Openness to technological ideas is key
In structurally weak and rural areas, there is often no access to local heating networks or gas supply. The installation of an oil condensing heating system as a hybrid solution is therefore often the only cost-efficient option for supplementing regenerative heat generation in an expedient manner. Home builders who opt for this type of system are set up for decades to come. Heating oil with biogenic content contributes to a reduction of CO2 emissions even now.
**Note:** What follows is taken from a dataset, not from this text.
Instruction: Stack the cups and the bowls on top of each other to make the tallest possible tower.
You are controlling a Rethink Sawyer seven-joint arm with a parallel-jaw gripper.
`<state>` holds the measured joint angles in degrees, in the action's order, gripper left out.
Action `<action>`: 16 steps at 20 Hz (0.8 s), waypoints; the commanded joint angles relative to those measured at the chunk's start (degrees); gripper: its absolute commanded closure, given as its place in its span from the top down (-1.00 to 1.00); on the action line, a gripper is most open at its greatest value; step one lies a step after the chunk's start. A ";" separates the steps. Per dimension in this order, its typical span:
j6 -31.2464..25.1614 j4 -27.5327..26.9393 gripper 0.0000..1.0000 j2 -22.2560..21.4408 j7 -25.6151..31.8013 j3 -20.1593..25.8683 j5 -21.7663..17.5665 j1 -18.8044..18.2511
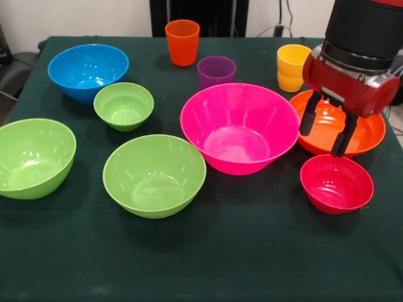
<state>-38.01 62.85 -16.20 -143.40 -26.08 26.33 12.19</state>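
The gripper [327, 134] hangs spread and empty over the orange bowl [368, 133], the small red bowl [336, 184] just below and the pink bowl [240, 128] beside it, all likely light, stiff, slippery plastic best pinched at the rim.

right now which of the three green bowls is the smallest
The small green bowl just in front of the blue bowl. It is clearly narrower than the green bowl at the left edge and the centre-front green bowl.
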 commanded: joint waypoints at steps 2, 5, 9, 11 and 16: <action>-6.53 5.28 1.00 -0.63 -12.52 0.37 -0.71 2.06; -5.92 6.18 1.00 -0.80 -12.45 0.07 -0.27 1.91; -5.65 6.93 1.00 -0.72 -13.53 -0.62 0.21 2.42; -5.40 6.93 1.00 -0.49 -13.65 -0.73 0.44 2.49; -5.83 7.13 1.00 -0.66 -13.69 -1.27 0.82 2.85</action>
<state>-38.22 64.03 -17.98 -143.47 -30.33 26.61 14.70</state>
In the foreseeable future, climate-neutral synthetic fuels – so called e-fuels – will also become available.
Prospects for oil heating systems
In the case of supply shortages of renewable energies, oil condensing technology is a suitable solution for reaching CO2 reduction targets in buildings with a heating oil storage system for long-term energy storage at high energy density. As part of the climate protection programme, the German Federal Cabinet has approved the draft building energy act. This law covers the future use and modernisation of heating systems. The draft is currently going through the legislative process: it must be approved by the Bundestag. Individual points may still be changed over the course of the legislative process.
Heating oil tank systems as energy storage in renovation
The Buchenau-based company Roth Werke offers the DWT plus 3 and KWT tank ranges for replacing heating oil tank systems. The containers ensure the safe and compact storage of heating oil in combination with modern heating systems. The premium Roth DWT plus 3 heating oil tank is available in sizes of 750, 1,000 and 1,500 litres. The 750-litre size is particularly suited for renovation projects. Compared with tanks that have an average height of around 1.70 metres, it reduces the tank height by around a quarter.
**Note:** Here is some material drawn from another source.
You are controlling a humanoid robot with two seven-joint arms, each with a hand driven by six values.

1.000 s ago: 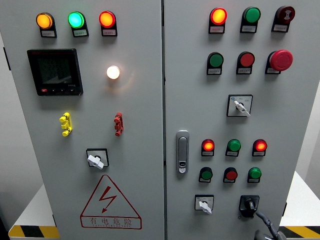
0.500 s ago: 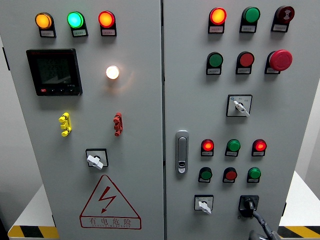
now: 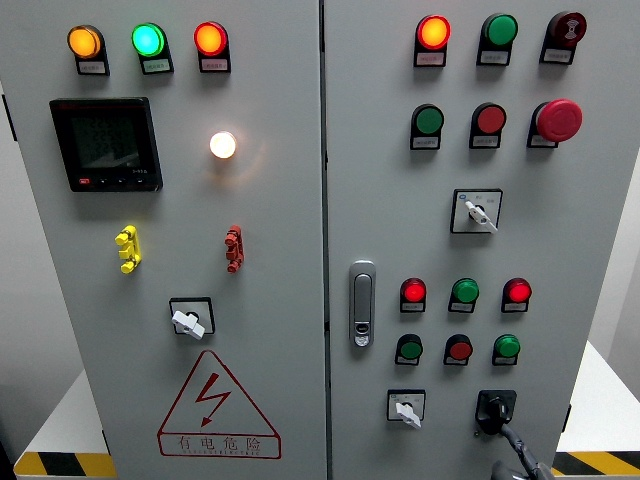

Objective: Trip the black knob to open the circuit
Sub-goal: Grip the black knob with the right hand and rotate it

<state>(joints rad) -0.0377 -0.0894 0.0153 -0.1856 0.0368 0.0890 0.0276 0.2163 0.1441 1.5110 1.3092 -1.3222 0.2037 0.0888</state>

The double-walled Roth KWT is available in sizes of 750, 1,000 and 1,500 litres. It is made entirely of plastic, with a polyethylene inner tank and a polyethylene catch tray. The edge of the shell connects directly to the tank on the inside to form a single functional tank unit. Both container ranges feature the well-established Roth Füllstar plastic filling system and are suitable for storage of standard heating oils and heating oils with biogenic components.
| Before and after – Roth DWT plus 3 heating oil tanks are a good option when replacing an old oil heating system.
|Facts & figures
From 2026: Oil heating systems continue to be permitted, if combined with renewable energy generators.
Subsidies: State subsidies are available for renewable energy generators, more information is available here www.bafa.de.
Heating oil: Heating oils with biogenic content are already available, and climate-neutral synthetic fuels are going to become available in the foreseeable future.
Sustainability: Oil condensing technology combined with renewable energies and additional measures for improving building efficiency, contribute to a reduction of CO2 emissions.
Supply security: In the case of supply shortages of renewable energies, oil condensing technology is a suitable solution for buildings with a heating oil storage system for long-term energy storage at high energy density.